• **What you have to do**: Restate word for word all of the lines below, with each image left out.

• **Data provided**:
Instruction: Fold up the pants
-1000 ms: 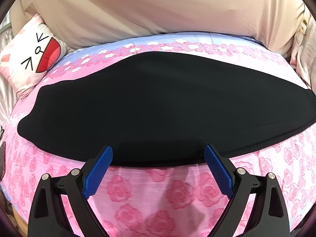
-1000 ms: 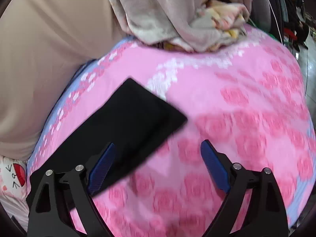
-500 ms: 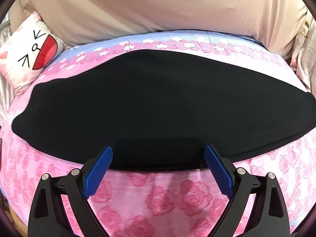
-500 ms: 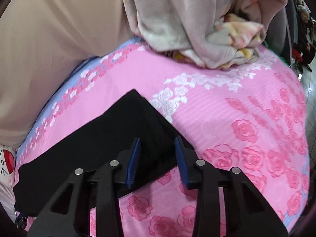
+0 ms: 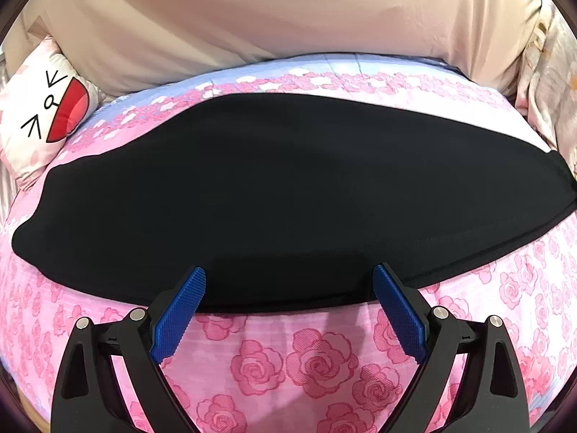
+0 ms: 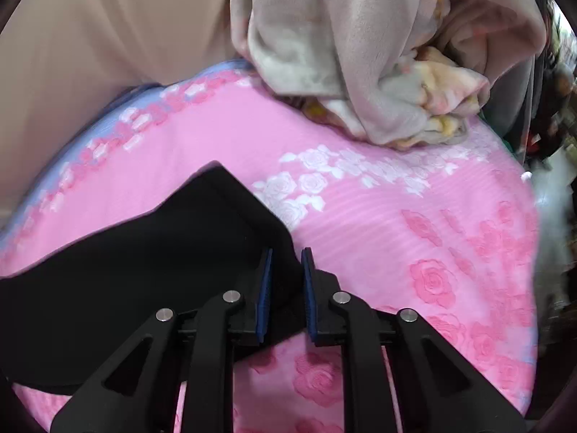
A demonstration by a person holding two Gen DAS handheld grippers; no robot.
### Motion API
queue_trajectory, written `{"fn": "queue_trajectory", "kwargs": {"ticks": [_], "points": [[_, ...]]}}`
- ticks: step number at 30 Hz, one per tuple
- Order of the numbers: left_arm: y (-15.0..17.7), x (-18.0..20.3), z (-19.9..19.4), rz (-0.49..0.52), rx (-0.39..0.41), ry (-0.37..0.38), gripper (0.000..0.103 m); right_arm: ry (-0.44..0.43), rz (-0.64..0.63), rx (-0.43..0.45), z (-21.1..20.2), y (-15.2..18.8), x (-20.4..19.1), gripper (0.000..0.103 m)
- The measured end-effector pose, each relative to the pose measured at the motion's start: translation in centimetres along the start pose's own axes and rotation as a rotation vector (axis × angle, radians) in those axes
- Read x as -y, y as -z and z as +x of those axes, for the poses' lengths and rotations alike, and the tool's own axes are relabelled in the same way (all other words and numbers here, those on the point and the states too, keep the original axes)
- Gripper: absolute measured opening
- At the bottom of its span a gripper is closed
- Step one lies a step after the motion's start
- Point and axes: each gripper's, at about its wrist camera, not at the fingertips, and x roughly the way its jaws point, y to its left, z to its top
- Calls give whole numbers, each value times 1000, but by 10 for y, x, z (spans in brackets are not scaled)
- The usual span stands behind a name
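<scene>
My right gripper (image 6: pixel 286 288) is pinched on the end corner of the pants (image 5: pixel 288 195), which lie flat along the bed (image 5: pixel 317 361). My left gripper (image 5: pixel 288 310) hangs wide open above the near edge, holding nothing. I'd lift this corner only slightly and carry it straight over toward the far end, keeping the edges lined up. I count one pair of pants, one pillow (image 5: pixel 39 115) and one blanket heap (image 6: pixel 360 65).

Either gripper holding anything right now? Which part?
The right gripper is shut on the black pants, pinching the near corner of their end. The left gripper is open, holding nothing.
</scene>
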Motion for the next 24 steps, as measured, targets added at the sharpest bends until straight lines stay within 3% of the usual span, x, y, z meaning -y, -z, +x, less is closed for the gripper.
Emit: {"fn": "queue_trajectory", "kwargs": {"ticks": [2, 4, 6, 8, 13, 14, 15, 16, 17, 21, 24], "points": [[1, -1, 0, -2, 0, 11, 92, -32, 43, 29, -16, 4, 5, 26], [3, -2, 0, -8, 1, 27, 92, -18, 91, 51, -30, 12, 12, 56], [4, -3, 1, -12, -3, 35, 92, -80, 164, 48, -34, 24, 23, 74], [4, -2, 2, -9, -4, 37, 92, -152, 227, -2, -24, 30, 29, 74], [5, -1, 3, 5, -5, 41, 92, -205, 254, 15, -14, 28, 19, 76], [6, -2, 2, 1, -3, 47, 92, -218, 280, 29, -11, 26, 20, 73], [6, -3, 3, -4, -3, 51, 92, -219, 303, 27, -7, 25, 21, 56], [6, -5, 2, -13, -1, 60, 92, -235, 331, 18, -1, 25, 22, 29], [6, -6, 2, -20, 3, 67, 92, -280, 369, 0, 6, 25, 25, 21], [8, -12, 0, -48, 16, 99, 92, -341, 425, 37, -2, 26, 15, 19], [9, -17, -2, -82, 32, 131, 92, -410, 341, 76, -33, 15, -28, 19]]}}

• **Response box**:
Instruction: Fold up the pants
-1000 ms: 
-1000 ms: 
-500 ms: 
-500 ms: 
+0 ms: 
+0 ms: 
A demonstration by a person holding two Gen DAS handheld grippers; no robot.
### Motion API
queue_trajectory, written `{"fn": "queue_trajectory", "kwargs": {"ticks": [_], "points": [[_, ...]]}}`
- ticks: step number at 30 Hz, one per tuple
- Order of the numbers: left_arm: y (-15.0..17.7), x (-18.0..20.3), z (-19.9..19.4), rz (-0.49..0.52), rx (-0.39..0.41), ry (-0.37..0.38), gripper (0.000..0.103 m); right_arm: ry (-0.44..0.43), rz (-0.64..0.63), rx (-0.43..0.45), z (-21.1..20.2), y (-15.2..18.8), x (-20.4..19.1), gripper (0.000..0.103 m)
- The measured end-effector pose, each relative to the pose measured at the motion's start: translation in centimetres along the start pose's own axes and rotation as a rotation vector (axis × angle, radians) in those axes
- Read x as -y, y as -z and z as +x of those axes, for the poses' lengths and rotations alike, and the tool's own axes are relabelled in the same way (all other words and numbers here, those on the point and the states too, keep the original axes)
- Gripper: absolute measured opening
- At the bottom of its span a gripper is closed
- Step one lies a step after the motion's start
- Point and axes: each gripper's, at about its wrist camera, not at the fingertips, and x roughly the way its jaws point, y to its left, z to its top
- Calls give whole numbers, each value times 1000, but by 10 for y, x, z (spans in brackets are not scaled)
- The usual span stands behind a name
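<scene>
My right gripper (image 6: pixel 286 288) is pinched on the end corner of the pants (image 5: pixel 288 195), which lie flat along the bed (image 5: pixel 317 361). My left gripper (image 5: pixel 288 310) hangs wide open above the near edge, holding nothing. I'd lift this corner only slightly and carry it straight over toward the far end, keeping the edges lined up. I count one pair of pants, one pillow (image 5: pixel 39 115) and one blanket heap (image 6: pixel 360 65).

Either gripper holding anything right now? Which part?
The right gripper is shut on the black pants, pinching the near corner of their end. The left gripper is open, holding nothing.
</scene>
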Motion for the next 24 steps, as measured, targets added at the sharpest bends until straight lines stay within 3% of the usual span, x, y, z meaning -y, -z, +x, less is closed for the gripper.
Emit: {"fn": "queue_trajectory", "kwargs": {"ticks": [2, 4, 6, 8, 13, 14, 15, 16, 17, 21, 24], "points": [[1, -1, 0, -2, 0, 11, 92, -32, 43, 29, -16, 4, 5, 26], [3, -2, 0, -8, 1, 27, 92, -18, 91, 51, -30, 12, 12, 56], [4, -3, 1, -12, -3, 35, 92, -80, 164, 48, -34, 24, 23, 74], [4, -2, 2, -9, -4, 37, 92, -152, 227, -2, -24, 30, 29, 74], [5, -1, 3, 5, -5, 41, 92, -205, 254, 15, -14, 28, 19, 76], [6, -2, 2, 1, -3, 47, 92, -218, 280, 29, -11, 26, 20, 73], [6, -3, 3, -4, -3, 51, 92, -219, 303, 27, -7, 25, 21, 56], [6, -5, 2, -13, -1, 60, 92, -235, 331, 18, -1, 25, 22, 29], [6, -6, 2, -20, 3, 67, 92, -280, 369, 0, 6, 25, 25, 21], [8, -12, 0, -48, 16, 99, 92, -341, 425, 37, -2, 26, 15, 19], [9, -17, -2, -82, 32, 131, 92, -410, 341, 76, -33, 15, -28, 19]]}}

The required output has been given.